Typically, these percentiles want to be measured over time. For example, we want to know the 99%tile aggregated across all the servers for every minute, or hour of the day. To achieve this we need to store the histogram at fixed intervals, say every minute. There is again a naive approach, where every minute we reset the histogram counts to zero. Allowing each server to only be counting the values in the last minute. Conceptuation this is easy to reason about, but introduces subtle synchronisation issues. What happens if each server has a slightly different definition of when a minute starts? or that collection is delayed and histograms are not aggregated (before being reset)?
A more robust way is to never reset the histogram, but to always keep increasing counts. Then to calculate the value for a particular interval (say the last minute), you subtract the most recent histogram from the previous minute’s histogram. This is a little bit more work, but a lot more flexible.
To explore this concept, lets begin with a simpler (non-histogram) example, say calculating requests per second. If we store a running counter of requests, then if you recall your calculus, the rate per second, is the differential. That is, the delta between two values.
|Time (s)||Running Count||Delta (per minute)|
Taking the example above, we can say the average requests per seconds between time 120s, and 180s is 1.75. Because at time 180s there were 310 total requests, and at time 120s there were only 205. Thus a delta of 105 requests per minutes, or 1.75 requests per second.
This has the nice property, that we can easily calculate the rate over any arbitrary interval. For example, subtracting the value at time 600s, with the value at time 0s, calculates the average rate over the last 10 minutes. This is a lot simpler than keeping track of the per second rate every minute, and calculating the average of them. This property is especially useful when plotting on a graph where each pixel may represent a wide interval (such as a full hour). Having a quick way to calculate the rate in that hour is a real performance win. Even though this example was a simple rate per second, this works exactly the same for the histograms. Thus, storing the running total, across all servers, at periodic intervals, we can easily calculate an approximate percentile over any arbitrary interval.
To truly understand latency, the distribution of it must be examined. This can be achieved by looking at various percentiles. These percentiles can be scalably and efficiently calculated by using histograms with fixed bins, which keep track of a running count of latency values.

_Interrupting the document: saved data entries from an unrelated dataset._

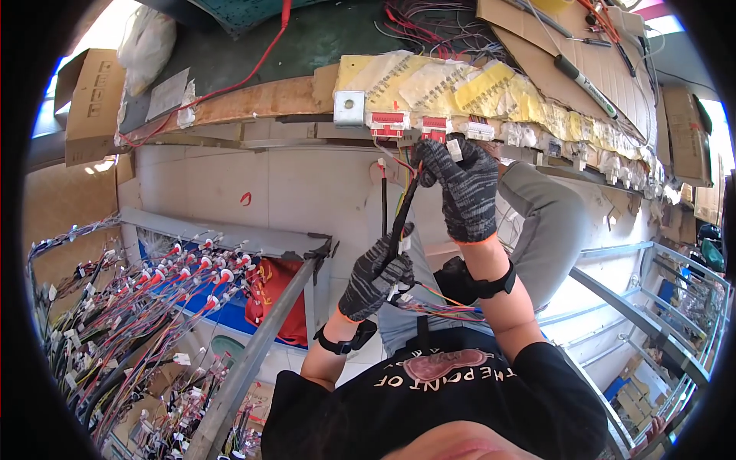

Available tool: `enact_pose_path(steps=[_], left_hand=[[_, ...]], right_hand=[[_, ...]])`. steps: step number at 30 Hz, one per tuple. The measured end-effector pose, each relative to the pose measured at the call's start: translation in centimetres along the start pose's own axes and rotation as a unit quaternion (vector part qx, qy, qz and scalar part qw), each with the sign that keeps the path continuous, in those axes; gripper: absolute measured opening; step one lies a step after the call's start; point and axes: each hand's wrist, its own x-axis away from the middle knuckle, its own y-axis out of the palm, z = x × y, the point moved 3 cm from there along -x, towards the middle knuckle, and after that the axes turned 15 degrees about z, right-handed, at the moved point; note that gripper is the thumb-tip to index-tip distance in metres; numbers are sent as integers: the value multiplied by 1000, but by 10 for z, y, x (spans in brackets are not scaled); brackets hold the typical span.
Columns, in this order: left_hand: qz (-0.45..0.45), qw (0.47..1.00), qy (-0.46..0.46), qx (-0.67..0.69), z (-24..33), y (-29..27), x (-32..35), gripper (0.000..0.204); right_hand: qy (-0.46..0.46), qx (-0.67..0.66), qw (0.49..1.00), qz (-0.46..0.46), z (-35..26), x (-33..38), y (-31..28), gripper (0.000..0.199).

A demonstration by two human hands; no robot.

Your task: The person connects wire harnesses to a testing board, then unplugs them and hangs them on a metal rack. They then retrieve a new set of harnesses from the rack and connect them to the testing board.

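My left hand [374,277], in a dark grey knit glove, is wrapped round the lower part of a black-sleeved wire harness [402,218]. Loose coloured wires [441,305] trail from below that hand across my lap. My right hand [462,184], gloved alike, is closed at the harness's upper end, just under the bench edge. A small white connector [455,150] shows against its fingers. Right above sit a red-and-white connector block [435,127] and a second red block [389,123], fixed along the edge. Another black-sleeved cable [384,201] hangs left of the harness. The right fingertips are partly hidden.
The bench [299,57] spans the top, with yellow taped labels [429,80], a marker [585,86] and cardboard [529,38]. At left, a metal-framed rack [253,333] holds many wire harnesses [115,330]. Metal rails [636,307] stand at right. A cardboard box [93,107] sits far left.
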Motion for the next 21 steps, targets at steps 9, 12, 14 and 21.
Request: enact_pose_path(steps=[9,12,14,21], left_hand=[[56,997,46,5,10,3,-5,52],[74,997,13,15,16,4,-8,41],[59,998,-6,33,17,4,-9,36],[13,999,-32,-35,20,1,-11,21]], right_hand=[[24,-139,986,-92,7,9,-19,20],[35,-149,983,-104,8,14,-25,23],[17,-127,987,-99,7,8,-33,21],[-49,38,997,-42,-15,-8,-45,21]])
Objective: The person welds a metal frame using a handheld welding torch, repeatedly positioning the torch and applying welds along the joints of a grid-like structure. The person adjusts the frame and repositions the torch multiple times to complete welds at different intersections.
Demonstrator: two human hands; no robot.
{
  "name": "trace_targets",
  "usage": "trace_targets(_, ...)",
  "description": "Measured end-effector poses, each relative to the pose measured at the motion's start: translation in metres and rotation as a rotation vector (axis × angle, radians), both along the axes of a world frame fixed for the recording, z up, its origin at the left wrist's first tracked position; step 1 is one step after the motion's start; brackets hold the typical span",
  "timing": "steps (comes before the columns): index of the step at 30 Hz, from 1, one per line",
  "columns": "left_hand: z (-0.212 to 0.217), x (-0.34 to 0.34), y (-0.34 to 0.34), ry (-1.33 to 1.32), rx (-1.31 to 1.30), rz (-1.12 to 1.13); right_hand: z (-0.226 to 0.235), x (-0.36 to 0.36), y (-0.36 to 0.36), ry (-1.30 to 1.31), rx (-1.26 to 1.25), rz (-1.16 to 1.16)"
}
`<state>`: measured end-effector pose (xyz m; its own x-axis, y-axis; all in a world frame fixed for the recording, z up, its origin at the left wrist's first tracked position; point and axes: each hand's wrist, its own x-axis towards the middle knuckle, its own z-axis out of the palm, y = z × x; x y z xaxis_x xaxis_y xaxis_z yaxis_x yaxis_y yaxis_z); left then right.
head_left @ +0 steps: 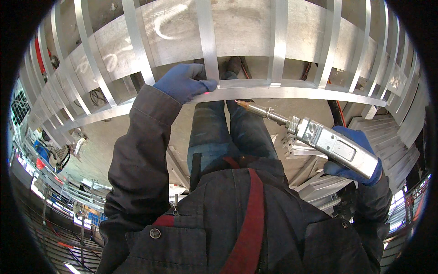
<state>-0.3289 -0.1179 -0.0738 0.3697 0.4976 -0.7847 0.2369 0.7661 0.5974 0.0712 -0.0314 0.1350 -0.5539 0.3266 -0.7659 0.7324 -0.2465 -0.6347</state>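
My left hand (185, 83), in a blue glove, is closed at the lower end of an upright metal bar (208, 43). Its thumb lies across the joint where that bar meets a long curved metal rail (292, 92). Some of its fingers are hidden behind the bar. In my right hand (353, 153), also blue-gloved, is a silver handheld laser welding gun (337, 145), gripped around its body. The copper-coloured nozzle (246, 106) points left, just below the rail and apart from it. Small pinkish-red light spots show near the left thumb and the nozzle tip.
More upright bars (277, 43) cross a wide metal plate (246, 29) beyond the rail. Stacked metal profiles (388, 141) lie at the right. An orange-red cable (341, 112) runs down behind the gun. At the far left are blue and red items (42, 150) and metal framing.
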Motion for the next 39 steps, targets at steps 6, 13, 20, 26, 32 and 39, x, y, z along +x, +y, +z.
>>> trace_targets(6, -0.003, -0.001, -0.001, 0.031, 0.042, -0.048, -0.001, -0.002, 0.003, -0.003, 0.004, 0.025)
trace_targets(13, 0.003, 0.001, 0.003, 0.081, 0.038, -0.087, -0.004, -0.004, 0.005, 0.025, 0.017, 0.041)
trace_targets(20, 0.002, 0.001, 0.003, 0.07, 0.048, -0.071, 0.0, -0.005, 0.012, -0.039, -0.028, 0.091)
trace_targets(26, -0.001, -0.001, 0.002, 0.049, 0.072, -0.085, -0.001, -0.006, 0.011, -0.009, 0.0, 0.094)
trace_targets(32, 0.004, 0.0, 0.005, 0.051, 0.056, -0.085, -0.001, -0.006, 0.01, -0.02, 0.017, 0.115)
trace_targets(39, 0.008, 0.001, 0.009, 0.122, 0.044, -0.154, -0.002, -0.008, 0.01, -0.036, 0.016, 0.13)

A quick word of warning, all monitoring lies to you in subtle ways, and it is your responsibility to understand it. If you have fewer than 100 values, does a 99%tile metric make sense? Perhaps extend the collection interval over a longer time period, or instead use the 90%tile. A single percentile also doesn’t show the full picture, it may always be worth exporting the 50%, 90%, 99%tile, etc. Or perhaps, a percentile doesn’t capture your monitoring requirements, and instead simply taking the max value would be better.